> **RECORD SET**
---+---

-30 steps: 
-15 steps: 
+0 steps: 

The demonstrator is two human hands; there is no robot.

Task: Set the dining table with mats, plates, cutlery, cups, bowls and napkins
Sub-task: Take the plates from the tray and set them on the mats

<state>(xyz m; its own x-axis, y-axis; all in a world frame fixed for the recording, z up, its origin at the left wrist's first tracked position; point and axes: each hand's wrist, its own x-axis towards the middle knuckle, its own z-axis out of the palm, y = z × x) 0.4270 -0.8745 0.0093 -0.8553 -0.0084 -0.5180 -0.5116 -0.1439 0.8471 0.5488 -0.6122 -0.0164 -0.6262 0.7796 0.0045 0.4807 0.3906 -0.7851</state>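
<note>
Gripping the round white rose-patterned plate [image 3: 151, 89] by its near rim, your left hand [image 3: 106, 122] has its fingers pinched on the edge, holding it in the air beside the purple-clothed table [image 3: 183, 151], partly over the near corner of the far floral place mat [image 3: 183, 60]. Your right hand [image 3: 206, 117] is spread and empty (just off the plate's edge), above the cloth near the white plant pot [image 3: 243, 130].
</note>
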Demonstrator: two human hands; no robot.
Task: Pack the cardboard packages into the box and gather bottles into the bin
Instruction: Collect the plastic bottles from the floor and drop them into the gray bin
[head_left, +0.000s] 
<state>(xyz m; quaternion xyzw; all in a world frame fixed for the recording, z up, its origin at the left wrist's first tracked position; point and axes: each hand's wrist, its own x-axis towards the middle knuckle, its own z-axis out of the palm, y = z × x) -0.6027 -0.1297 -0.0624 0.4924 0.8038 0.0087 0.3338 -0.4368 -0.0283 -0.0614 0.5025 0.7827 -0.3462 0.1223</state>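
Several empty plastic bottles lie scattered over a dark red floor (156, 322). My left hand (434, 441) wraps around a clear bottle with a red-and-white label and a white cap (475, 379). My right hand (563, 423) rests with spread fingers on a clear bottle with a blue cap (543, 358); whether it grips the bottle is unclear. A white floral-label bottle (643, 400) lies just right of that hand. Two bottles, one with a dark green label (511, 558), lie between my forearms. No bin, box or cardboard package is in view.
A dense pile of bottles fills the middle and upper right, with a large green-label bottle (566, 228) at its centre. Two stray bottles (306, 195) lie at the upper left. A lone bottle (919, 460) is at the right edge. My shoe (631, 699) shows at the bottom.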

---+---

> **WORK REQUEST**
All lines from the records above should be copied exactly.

> **ANSWER SECTION**
-30 steps: 
-15 steps: 
+0 steps: 

The demonstrator is two human hands; there is no robot.

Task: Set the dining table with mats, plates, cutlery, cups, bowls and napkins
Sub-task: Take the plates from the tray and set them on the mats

<state>(xyz m; its own x-axis, y-axis; all in a world frame fixed for the recording, z up, its origin at the left wrist's first tracked position; point and axes: each hand's wrist, its own x-axis towards the middle knuckle, its own z-axis out of the palm, y = z × x) 0.4270 -0.8745 0.0093 -0.8553 -0.0084 -0.5180 -0.5116 -0.1439 0.8471 0.5488 -0.6122 -0.0164 -0.6262 0.7796 0.0045 0.4807 0.3906 -0.7851</state>
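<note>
Gripping the round white rose-patterned plate [image 3: 151, 89] by its near rim, your left hand [image 3: 106, 122] has its fingers pinched on the edge, holding it in the air beside the purple-clothed table [image 3: 183, 151], partly over the near corner of the far floral place mat [image 3: 183, 60]. Your right hand [image 3: 206, 117] is spread and empty (just off the plate's edge), above the cloth near the white plant pot [image 3: 243, 130].
</note>
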Demonstrator: two human hands; no robot.
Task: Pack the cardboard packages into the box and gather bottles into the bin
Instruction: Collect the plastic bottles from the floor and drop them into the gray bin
[head_left, +0.000s] 
<state>(xyz m; quaternion xyzw; all in a world frame fixed for the recording, z up, its origin at the left wrist's first tracked position; point and axes: each hand's wrist, its own x-axis towards the middle knuckle, its own z-axis out of the palm, y = z × x) -0.6027 -0.1297 -0.0624 0.4924 0.8038 0.0087 0.3338 -0.4368 -0.0283 -0.0614 0.5025 0.7827 -0.3462 0.1223</state>
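Several empty plastic bottles lie scattered over a dark red floor (156, 322). My left hand (434, 441) wraps around a clear bottle with a red-and-white label and a white cap (475, 379). My right hand (563, 423) rests with spread fingers on a clear bottle with a blue cap (543, 358); whether it grips the bottle is unclear. A white floral-label bottle (643, 400) lies just right of that hand. Two bottles, one with a dark green label (511, 558), lie between my forearms. No bin, box or cardboard package is in view.
A dense pile of bottles fills the middle and upper right, with a large green-label bottle (566, 228) at its centre. Two stray bottles (306, 195) lie at the upper left. A lone bottle (919, 460) is at the right edge. My shoe (631, 699) shows at the bottom.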

That finishes the answer to the exercise.